On en connaît les symptômes : des cerisiers qui ne produisent plus que de la blancheur à perte de vue, pas une cerise, de la beauté sans revenus et, à côté, des gens qui parlent trop fort ou qui désobéissent, des gens qui ne sont plus à leur place, et d'autres encore qui croient à la magie et perdent tout comme des enfants distraits et généreux. Un monde "sans dessus dessous ; on n'y comprend plus rien" comme dit Firs, le très vieux laquais, ce rescapé "d'avant le malheur, d'avant la liberté", cet historien paradoxal en quelque sorte, qui, refusant la liberté, a refusé l'Histoire, ce nostalgique d'ancien régime qui voit dans l'abolition du servage toute l'origine de la maladie. Mais la maladie dont parle Tchekhov, médecin et dramaturge, semble moins relever de l'Histoire que de la pédiatrie, et aussi, surtout, du théâtre.

Sinon, pourquoi les prétendus remèdes préconisés par le marchand Lopakhine ou par l'éternel étudiant Trofimov (passage à une économie de marché, ou bien abolition de la propriété privée) ne viendraient-ils pas plus facilement à bout des symptômes ? Et pourquoi la fin de la pièce nous laisse-t-elle tellement l'impression que ce sont eux qui ne guériront jamais ?

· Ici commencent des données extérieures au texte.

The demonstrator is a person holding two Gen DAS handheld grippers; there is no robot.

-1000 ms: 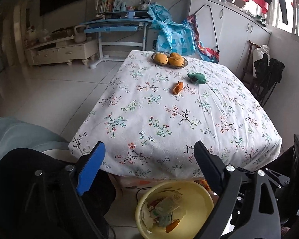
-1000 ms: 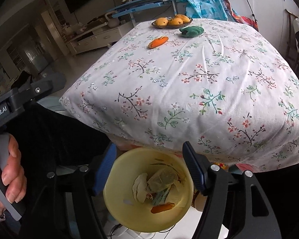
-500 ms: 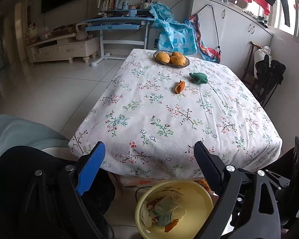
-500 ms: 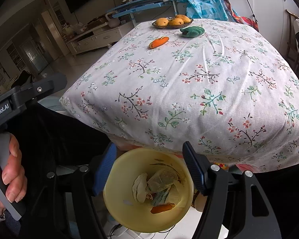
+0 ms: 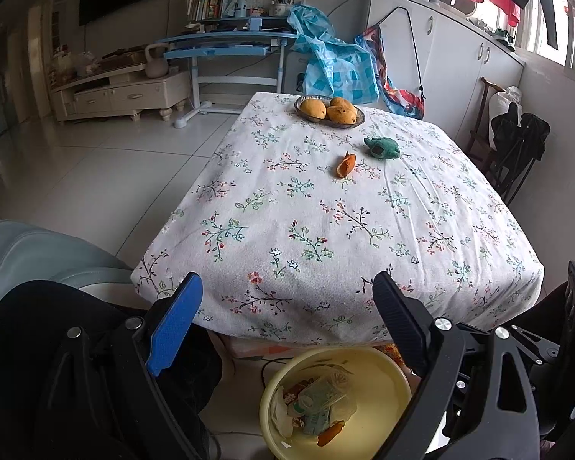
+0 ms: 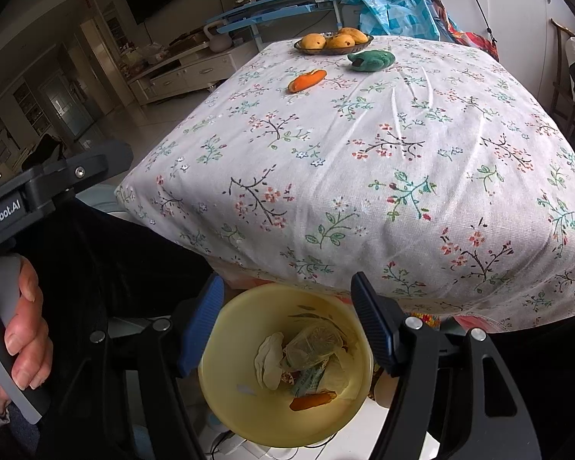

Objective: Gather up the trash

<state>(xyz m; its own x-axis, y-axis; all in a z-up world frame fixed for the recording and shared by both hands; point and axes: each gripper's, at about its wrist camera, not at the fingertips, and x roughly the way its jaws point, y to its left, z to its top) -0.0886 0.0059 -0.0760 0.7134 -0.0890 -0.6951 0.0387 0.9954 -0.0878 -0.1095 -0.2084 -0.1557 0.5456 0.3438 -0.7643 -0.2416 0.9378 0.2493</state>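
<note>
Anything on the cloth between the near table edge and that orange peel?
Nothing: from the near edge to the orange peel only bare floral tablecloth shows, in both wrist views.

1. We hold our left gripper (image 5: 287, 306) tilted downward, its jaws wide apart and gripping nothing.
2. Our right gripper (image 6: 287, 310) angles down too, jaws spread and unladen.
3. Our left hand (image 6: 17, 329) wraps its handle.
</note>
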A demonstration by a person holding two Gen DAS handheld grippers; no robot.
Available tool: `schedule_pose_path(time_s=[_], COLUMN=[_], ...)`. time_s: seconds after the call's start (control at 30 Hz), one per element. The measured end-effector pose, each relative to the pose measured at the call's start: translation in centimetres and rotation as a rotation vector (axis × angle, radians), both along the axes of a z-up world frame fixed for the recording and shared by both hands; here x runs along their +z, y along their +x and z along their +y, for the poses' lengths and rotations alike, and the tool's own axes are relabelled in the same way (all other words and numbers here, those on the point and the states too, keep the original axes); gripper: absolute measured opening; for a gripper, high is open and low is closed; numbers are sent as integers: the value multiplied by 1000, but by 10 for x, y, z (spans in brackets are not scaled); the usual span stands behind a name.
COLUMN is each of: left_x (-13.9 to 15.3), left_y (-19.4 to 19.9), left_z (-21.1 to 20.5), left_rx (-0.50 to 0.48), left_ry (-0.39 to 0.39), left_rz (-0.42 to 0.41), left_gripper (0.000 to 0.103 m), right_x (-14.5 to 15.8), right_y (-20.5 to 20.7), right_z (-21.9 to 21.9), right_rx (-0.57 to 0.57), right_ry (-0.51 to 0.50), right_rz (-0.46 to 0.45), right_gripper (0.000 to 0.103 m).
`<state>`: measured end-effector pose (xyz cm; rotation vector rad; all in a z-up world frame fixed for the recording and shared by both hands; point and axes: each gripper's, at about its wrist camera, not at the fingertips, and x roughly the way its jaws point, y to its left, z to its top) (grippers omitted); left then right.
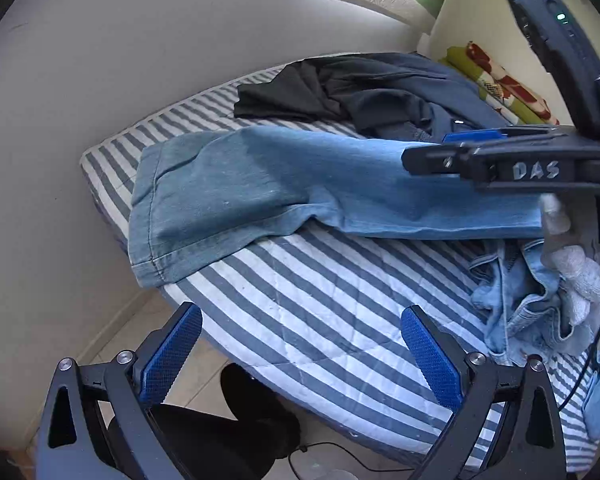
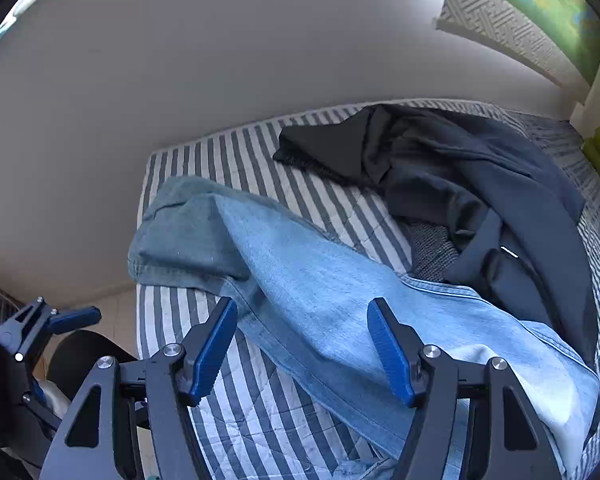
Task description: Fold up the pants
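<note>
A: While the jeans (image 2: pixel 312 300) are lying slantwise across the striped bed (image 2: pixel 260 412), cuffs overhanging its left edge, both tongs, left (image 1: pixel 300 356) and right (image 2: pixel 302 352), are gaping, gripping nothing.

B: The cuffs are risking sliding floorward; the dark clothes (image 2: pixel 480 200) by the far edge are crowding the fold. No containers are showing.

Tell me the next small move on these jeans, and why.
Probably lower the right gripper onto the jeans and close. Both it and the left gripper are open and empty, and the jeans lie stretched across the striped mattress, unfolded.
</note>
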<state>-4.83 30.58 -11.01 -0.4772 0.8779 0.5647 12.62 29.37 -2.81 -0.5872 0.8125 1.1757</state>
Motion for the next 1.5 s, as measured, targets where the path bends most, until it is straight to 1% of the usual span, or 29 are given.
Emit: schedule_pose_path(time_s=[0.1, 0.13, 0.17, 0.23, 0.27, 0.3, 0.43, 0.57, 0.7, 0.77, 0.83, 0.97, 1.07, 1.2, 1.5], left_x=[-2, -2, -2, -1, 0, 1, 4, 7, 12, 15, 18, 22, 23, 27, 41], left_y=[2, 4, 5, 9, 11, 13, 20, 29, 38, 44, 50, 65, 75, 87, 98], left_z=[0, -1, -2, -5, -7, -9, -16, -27, -43, -53, -65, -90, -111, -134, -169], left_rx=[-2, -6, -10, -18, -23, -29, -49, -73, -106, -128, -154, -210, -251, -298, -349], left_ry=[1, 4, 5, 8, 10, 12, 22, 32, 47, 52, 59, 74, 88, 110, 158], left_rz=[4, 6, 6, 6, 5, 4, 0, 1, -5, -7, -10, -9, -4, 2, 1], left_gripper=[101, 101, 101, 101, 101, 101, 101, 101, 101, 101, 101, 101, 101, 101, 101], right_x=[-16, -19, -22, -27, -28, -26, -16, 2, 23, 32, 38, 49, 55, 60, 62], right_y=[2, 4, 5, 9, 12, 14, 15, 26, 49, 59, 64, 65, 64, 62, 68], right_z=[10, 9, 8, 7, 4, 0, -14, -42, -91, -118, -140, -185, -214, -242, -300], right_rx=[-11, -26, -50, -88, -107, -122, -172, -275, -427, -489, -535, -624, -673, -722, -813], right_ry=[-80, -100, -117, -158, -164, -154, -103, -29, 45, 64, 73, 91, 104, 115, 149], right_rz=[-39, -42, -53, -61, -50, -45, -75, -80, -70, -69, -67, -98, -102, -135, -124], right_gripper=[64, 60, 54, 12, 5, 3, 1, 1, 1, 1, 1, 1, 1, 1, 1])
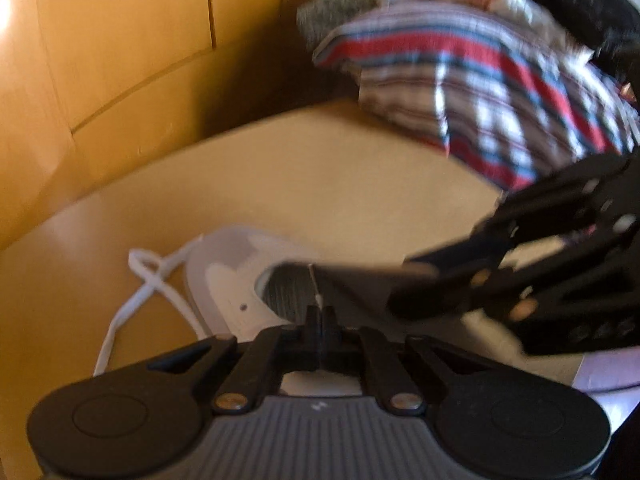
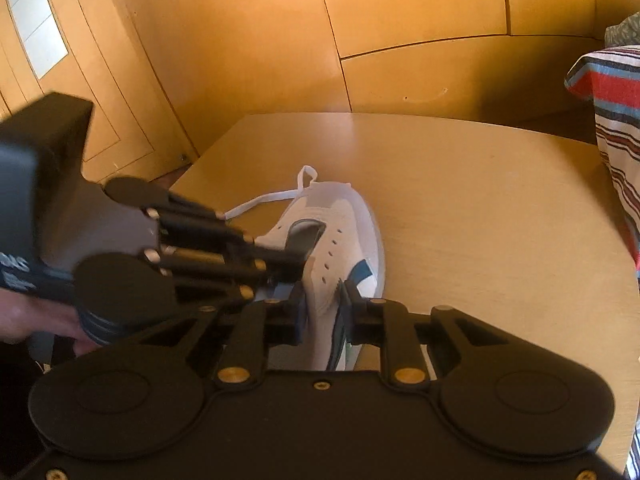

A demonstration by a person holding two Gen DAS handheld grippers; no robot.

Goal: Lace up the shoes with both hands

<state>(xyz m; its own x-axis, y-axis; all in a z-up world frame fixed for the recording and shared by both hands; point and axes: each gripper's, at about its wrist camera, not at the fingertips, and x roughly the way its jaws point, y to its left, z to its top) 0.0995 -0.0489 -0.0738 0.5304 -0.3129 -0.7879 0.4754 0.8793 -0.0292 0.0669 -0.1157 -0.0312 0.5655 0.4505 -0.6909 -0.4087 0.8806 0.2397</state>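
Note:
A white sneaker point(image 2: 340, 232) with blue trim lies on the wooden table point(image 2: 480, 200); it also shows in the left wrist view point(image 1: 224, 276). A white lace point(image 1: 140, 280) trails loose off its toe end; it also shows in the right wrist view point(image 2: 264, 202). My left gripper point(image 1: 319, 316) is shut on the lace tip point(image 1: 317, 292), over the shoe opening. My right gripper point(image 2: 323, 300) is shut on the shoe's eyelet flap. In the left wrist view the right gripper point(image 1: 404, 280) comes in from the right. In the right wrist view the left gripper point(image 2: 298, 260) comes in from the left.
Wooden cabinet panels point(image 2: 400, 20) stand behind the table. A striped cloth pile point(image 1: 480, 80) lies at the table's right side; it also shows in the right wrist view point(image 2: 616, 120). The table's far edge point(image 2: 360, 116) is near the shoe's toe.

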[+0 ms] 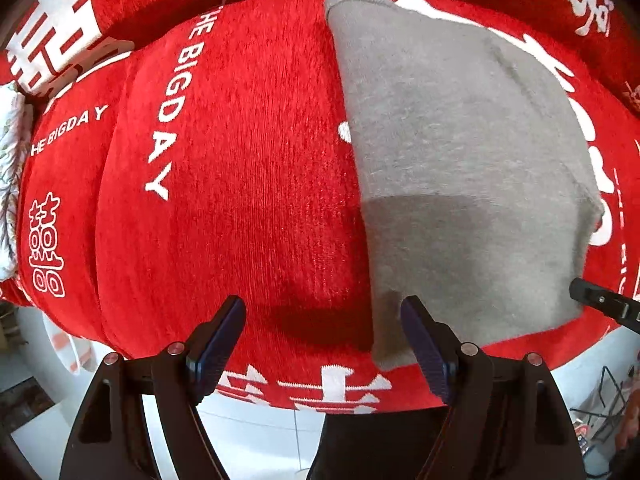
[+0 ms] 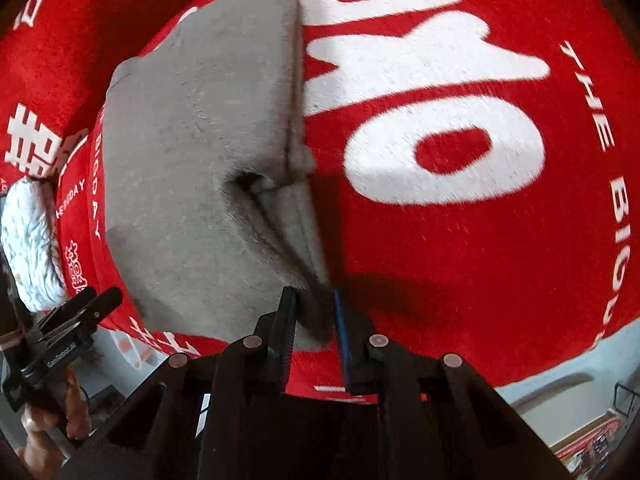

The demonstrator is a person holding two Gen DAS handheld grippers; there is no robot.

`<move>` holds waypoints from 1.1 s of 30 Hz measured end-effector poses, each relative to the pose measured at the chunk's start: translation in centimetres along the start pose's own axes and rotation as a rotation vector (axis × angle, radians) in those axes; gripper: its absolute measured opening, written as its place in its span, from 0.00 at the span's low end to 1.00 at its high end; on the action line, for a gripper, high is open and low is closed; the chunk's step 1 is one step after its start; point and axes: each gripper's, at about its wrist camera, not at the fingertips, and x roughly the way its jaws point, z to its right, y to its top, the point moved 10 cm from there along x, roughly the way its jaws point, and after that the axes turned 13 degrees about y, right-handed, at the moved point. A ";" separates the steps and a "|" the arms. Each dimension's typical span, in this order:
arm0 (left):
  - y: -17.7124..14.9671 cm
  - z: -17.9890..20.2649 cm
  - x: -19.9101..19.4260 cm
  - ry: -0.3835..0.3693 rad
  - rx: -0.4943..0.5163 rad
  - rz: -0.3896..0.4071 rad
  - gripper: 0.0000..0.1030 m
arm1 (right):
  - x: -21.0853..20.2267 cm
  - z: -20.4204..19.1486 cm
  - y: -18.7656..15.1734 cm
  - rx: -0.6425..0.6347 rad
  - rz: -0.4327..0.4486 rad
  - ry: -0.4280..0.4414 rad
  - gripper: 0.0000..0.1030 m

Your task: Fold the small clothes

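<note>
A: So, how far along does the folding look?

B: Well into it, I'd judge. The grey garment (image 1: pixel 460 168) lies on the red blanket (image 1: pixel 248 184) as a compact, roughly rectangular block with a straight left edge, so at least one fold seems done. What kind of garment it is, I cannot tell.

A: And what's left?

B: Probably another fold or a tidy-up. In the right wrist view the near right corner is lifted, and the layered edges splay apart there with a deep crease running into the cloth.

A: Who's holding that corner?

B: The right gripper (image 2: pixel 314 320). Its jaws stand narrow, pinching the garment's near corner between the pads.

A: And the left one?

B: The left gripper (image 1: pixel 322 332) has its jaws spread wide with nothing pressed between them; one finger hangs over the garment's near left corner, the other over bare blanket.

A: How does the cloth itself look?

B: Soft, fuzzy, matte grey, thick enough to stack into visible layers. It sits near the blanket's front edge, beside large white lettering.
</note>
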 end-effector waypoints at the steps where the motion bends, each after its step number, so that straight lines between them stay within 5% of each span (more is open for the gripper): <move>1: 0.0 0.1 -0.4 -0.003 0.001 0.004 0.79 | -0.2 0.0 -0.2 -0.008 -0.006 -0.009 0.20; 30: -1.9 0.9 -6.5 -0.083 0.030 -0.022 0.79 | -6.7 -5.5 -0.8 -0.075 0.007 -0.027 0.21; 33: -1.2 0.2 -8.1 -0.110 0.006 0.000 0.79 | -8.0 -7.2 -0.4 -0.126 0.027 -0.036 0.50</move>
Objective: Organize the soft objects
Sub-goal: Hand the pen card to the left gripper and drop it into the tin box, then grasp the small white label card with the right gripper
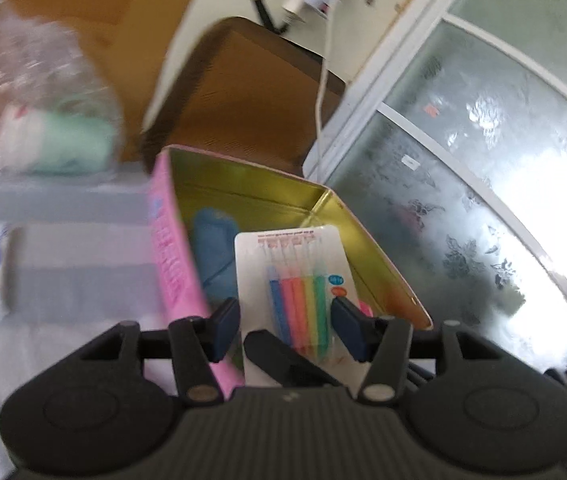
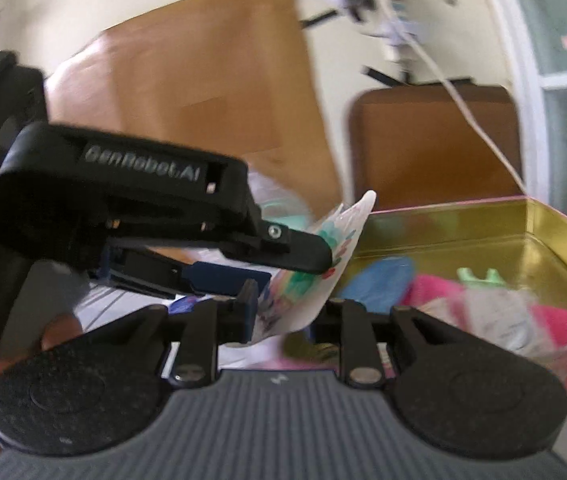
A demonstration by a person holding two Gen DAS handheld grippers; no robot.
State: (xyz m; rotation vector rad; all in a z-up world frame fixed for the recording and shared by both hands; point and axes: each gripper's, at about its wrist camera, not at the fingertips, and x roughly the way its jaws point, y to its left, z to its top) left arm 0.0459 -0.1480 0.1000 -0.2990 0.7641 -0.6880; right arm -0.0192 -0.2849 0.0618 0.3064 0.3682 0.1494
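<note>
tin (image 1: 259,196): 1 — pen card (image 1: 295,276): 1 — blue cloth (image 1: 213,248): 1

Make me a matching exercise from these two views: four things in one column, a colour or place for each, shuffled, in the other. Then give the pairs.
Things:
1. tin box
2. card of pens
3. folded cloth
4. plastic bottle

Descriptions:
A. blue, lying inside the box
B. clear, standing at the upper left
C. pink outside, gold inside
D. between the left gripper fingers

Pairs: 1-C, 2-D, 3-A, 4-B
</note>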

La Cerisaie, c'est le lieu d'une enfance, non pas perdue, non pas regrettée, mais jamais quittée. Aucune nostalgie. C'est le lieu des fables où l'on croit que l'on sera toujours épargné par la mort. C'est un théâtre d'enfants pour des enfants. C'est le rêve des acteurs qui ont voulu être des géants. La pièce de Tchekhov, dont la scène primitive n'est autre que la mort d'un enfant de sept ans, c'est comme le deuil à faire de ce rêve, c'est le vacillement inquiétant, fou et joyeux, de toutes les certitudes, c'est un chemin non pas vers la vérité, mais vers la clairvoyance, comme accoucher de la vie. Et c'est encore passer du rire de l'enfance, du rire qui ne connaît pas l'angoisse de la mort, à l'autre rire, celui d'Epikhodov riant de ses malheurs, le rire monstrueux du clown, peut-être aussi celui de Tchekhov, dramaturge-laborantin, observant ses acteurs-cobayes se débattre avec le sens de la vie sous la cloche de verre du théâtre. Et jamais autant que dans La Cerisaie, Tchekhov ne nous aura donné la sensation presque physique de son regard, de sa présence derrière chaque mot, tel un compositeur n'écrivant aucune note qui ne servirait le sens et la cohérence de l'ensemble, donc au-delà de toute vraisemblance (prévenant de la sorte toute mise en scène naturaliste qui, à la manière d'un Stanislavski faisant passer pour naturel et vraisemblable ce qui ne cherche même pas à l'être, risquerait de tout prendre au tragique), et jusqu'à donner aux acteurs comme le vertige de se sentir "écrits", et le devoir de prendre, par-delà leurs personnages, la parole. C'était peut-être aussi cela le sens de ce titre sans nom propre : un renoncement à l'art du portrait, l'affirmation de l'utilité du théâtre grâce à la poésie singulière des acteurs, ces enfants qui, dans le vacillement parfois terrifiant de leurs fables, nous dévoilent en creux le réel.